*** RECORDED INFORMATION ***

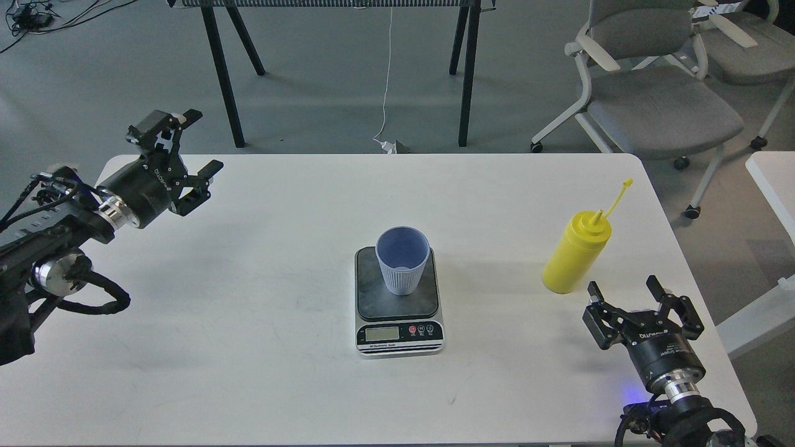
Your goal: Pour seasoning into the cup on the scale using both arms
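Observation:
The yellow seasoning bottle (576, 252) stands upright on the white table at the right, cap strap sticking up. The pale blue ribbed cup (403, 259) stands on the dark top plate of the scale (397, 332) at the table's middle. My right gripper (623, 285) is open and empty, just in front and to the right of the bottle, apart from it. My left gripper (194, 141) is open and empty above the table's far left corner.
The white table (261, 323) ends close behind my left gripper and right of the bottle. Grey office chairs (658, 93) stand beyond the right corner. Black table legs (223, 74) and a white cable are on the floor behind.

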You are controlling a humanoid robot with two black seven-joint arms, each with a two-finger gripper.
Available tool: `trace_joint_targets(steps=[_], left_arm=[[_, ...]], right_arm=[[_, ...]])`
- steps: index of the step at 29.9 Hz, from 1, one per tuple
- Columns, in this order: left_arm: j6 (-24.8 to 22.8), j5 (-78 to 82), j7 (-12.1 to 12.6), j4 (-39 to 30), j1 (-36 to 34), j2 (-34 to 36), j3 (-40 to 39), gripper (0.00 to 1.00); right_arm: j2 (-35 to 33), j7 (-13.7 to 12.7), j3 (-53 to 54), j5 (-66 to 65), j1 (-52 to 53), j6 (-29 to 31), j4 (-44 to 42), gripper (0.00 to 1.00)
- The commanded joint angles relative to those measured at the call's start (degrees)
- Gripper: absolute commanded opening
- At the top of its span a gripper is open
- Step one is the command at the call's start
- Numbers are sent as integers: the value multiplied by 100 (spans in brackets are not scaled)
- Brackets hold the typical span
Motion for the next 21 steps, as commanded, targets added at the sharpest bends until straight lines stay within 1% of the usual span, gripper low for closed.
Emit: trace_joint_targets(steps=[1,5,8,11,16,19,21], left_arm=[[0,-1,0,-37,-18,43,-9,99],[0,-9,0,-37,-27,78,-9,99],[0,-9,0,-37,-53,61,-36,99],[0,-9,0,-37,-80,25,-71,99],[0,-27,0,-37,-176,25,-106,99],[0,-62,0,-46,-203,43,-159,99],[0,-62,0,-72,-203,52,-246,99]], right_arm=[[-162,0,39,-213,-442,0,212,100],[-706,26,284,-337,-1048,0,713,100],[-1347,44,688,-346,-1444,0,1047,100],[-1927,79,1127,-328,-1621,0,1162,100],[-2710,254,1734,-311,-1612,0,1153,100],[-2983,255,2033,-337,-1472,0,1144,100],[-3229,246,2025,-355,-1079,0,1101,100]])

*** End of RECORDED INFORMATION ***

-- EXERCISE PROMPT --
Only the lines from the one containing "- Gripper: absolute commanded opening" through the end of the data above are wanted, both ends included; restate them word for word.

-- RESPONSE TO THE TASK --
- Gripper: absolute commanded opening
- At the top of its span a gripper is open
- Step one is the command at the call's start
- Numbers are sent as integers: the value multiplied by 100 (spans in brackets are not scaled)
- Brackets hold the typical span
Motion for the next 21 steps, as commanded, targets added at the sharpest bends until straight lines stay within 1% of the usual span, gripper low for closed.
Emit: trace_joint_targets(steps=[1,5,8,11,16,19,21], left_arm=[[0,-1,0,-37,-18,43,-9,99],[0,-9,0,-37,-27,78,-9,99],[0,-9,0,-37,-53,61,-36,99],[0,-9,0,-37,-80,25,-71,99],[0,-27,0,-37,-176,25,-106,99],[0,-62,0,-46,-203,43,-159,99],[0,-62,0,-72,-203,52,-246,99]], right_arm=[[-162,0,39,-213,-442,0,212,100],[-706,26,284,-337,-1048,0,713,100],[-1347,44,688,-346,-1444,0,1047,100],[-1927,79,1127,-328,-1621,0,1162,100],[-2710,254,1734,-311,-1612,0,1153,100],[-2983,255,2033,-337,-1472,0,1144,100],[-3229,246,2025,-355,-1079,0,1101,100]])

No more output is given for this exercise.